DIRECTIONS FOR THIS TASK: Entries follow. Return each line that contains the word "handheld".

DATA SUPPLIED:
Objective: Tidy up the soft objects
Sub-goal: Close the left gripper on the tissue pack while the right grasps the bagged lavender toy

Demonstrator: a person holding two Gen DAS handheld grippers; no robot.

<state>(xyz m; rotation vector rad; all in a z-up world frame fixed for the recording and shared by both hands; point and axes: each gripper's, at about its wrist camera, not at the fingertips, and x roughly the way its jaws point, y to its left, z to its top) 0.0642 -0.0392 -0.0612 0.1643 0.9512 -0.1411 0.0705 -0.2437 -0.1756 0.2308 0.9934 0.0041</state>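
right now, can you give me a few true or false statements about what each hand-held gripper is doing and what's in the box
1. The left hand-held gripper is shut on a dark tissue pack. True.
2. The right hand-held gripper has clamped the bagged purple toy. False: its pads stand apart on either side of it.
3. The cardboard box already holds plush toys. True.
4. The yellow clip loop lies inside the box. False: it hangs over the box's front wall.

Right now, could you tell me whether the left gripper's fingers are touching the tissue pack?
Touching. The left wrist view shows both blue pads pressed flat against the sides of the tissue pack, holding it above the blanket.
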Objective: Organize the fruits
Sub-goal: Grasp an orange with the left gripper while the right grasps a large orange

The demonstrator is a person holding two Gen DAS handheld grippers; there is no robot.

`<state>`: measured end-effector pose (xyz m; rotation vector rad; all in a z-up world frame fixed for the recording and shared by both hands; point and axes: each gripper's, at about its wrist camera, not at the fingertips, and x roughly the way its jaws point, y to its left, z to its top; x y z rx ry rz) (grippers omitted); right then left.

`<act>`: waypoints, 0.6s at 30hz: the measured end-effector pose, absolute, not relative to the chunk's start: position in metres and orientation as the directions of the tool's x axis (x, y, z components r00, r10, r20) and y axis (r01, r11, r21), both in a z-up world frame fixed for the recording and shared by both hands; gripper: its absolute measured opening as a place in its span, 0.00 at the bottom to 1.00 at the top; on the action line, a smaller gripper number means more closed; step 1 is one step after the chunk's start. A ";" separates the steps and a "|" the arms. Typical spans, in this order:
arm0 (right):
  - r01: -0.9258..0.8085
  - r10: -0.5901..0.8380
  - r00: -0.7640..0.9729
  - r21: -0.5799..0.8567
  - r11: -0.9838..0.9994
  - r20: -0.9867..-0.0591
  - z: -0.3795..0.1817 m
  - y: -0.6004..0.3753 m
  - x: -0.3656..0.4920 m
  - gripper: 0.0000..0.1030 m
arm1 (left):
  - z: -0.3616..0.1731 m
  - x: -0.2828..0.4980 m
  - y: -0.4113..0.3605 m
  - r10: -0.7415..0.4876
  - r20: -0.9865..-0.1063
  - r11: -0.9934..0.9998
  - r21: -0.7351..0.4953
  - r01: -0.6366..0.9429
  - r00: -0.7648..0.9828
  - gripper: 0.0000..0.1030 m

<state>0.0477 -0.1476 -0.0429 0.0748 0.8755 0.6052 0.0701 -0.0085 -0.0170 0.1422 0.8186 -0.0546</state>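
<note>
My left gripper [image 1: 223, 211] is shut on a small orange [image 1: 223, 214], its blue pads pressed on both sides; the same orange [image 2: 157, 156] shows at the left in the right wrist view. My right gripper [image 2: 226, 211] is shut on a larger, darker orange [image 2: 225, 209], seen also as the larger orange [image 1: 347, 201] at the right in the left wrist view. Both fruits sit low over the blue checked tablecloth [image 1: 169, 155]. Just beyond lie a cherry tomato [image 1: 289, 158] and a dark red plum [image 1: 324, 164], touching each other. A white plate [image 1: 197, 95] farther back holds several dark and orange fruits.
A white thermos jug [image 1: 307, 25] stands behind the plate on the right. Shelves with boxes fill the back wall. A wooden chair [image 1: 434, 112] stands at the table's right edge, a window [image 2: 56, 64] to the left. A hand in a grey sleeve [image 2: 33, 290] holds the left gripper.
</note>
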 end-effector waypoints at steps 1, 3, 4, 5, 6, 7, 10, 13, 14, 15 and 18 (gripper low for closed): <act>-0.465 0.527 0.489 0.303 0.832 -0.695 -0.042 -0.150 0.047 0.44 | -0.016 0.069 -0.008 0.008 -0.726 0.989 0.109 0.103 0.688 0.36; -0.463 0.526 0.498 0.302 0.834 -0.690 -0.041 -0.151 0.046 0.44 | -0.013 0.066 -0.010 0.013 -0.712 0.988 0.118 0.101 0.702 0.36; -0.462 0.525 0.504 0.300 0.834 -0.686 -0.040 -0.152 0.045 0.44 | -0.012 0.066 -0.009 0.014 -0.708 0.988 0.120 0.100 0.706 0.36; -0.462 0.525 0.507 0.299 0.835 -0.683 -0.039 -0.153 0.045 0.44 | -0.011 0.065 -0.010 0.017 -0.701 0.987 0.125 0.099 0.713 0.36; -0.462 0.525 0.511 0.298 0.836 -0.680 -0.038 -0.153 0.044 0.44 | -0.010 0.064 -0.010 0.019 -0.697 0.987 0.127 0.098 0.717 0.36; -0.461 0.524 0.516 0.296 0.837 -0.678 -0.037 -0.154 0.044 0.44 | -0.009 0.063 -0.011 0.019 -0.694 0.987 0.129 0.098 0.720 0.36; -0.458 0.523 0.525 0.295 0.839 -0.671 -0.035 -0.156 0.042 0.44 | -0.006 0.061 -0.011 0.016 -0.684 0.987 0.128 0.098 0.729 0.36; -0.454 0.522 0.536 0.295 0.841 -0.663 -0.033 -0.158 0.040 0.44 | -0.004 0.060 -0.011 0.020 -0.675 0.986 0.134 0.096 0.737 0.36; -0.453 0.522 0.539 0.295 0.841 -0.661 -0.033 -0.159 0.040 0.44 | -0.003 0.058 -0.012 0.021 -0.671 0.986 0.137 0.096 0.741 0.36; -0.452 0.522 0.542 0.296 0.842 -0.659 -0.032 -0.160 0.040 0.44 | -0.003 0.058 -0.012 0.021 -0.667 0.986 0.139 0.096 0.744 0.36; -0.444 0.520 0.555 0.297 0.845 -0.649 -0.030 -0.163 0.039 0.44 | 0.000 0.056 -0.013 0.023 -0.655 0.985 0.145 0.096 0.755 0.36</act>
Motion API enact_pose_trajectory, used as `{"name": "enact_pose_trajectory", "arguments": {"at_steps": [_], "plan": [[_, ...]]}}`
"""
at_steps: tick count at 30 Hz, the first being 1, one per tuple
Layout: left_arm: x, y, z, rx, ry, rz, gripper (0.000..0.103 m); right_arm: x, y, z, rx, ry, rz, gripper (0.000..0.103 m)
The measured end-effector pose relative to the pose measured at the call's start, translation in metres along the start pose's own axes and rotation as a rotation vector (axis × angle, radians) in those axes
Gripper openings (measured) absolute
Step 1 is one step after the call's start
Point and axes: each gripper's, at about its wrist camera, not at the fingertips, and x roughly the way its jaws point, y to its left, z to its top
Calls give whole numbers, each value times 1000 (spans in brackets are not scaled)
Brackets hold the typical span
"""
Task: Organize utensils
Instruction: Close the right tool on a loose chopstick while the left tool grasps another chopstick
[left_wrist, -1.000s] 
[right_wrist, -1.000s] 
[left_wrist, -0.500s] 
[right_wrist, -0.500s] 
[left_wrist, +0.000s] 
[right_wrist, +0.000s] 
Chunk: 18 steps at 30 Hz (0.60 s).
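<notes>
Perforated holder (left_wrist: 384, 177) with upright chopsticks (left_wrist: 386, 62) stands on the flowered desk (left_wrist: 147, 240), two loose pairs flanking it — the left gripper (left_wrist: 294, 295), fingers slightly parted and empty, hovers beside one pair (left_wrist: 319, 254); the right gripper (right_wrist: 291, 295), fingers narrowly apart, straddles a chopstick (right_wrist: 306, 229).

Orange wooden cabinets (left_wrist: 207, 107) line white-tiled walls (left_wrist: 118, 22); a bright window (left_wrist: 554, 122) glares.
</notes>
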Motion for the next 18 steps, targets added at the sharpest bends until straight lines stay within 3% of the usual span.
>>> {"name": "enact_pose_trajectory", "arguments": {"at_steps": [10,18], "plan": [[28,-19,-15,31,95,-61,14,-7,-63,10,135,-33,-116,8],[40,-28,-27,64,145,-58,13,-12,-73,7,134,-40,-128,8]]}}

REPLY TO THE TASK:
Demonstrator: a person holding two Gen DAS handheld grippers; no robot.
The demonstrator is a person holding two Gen DAS handheld grippers; there is no robot.

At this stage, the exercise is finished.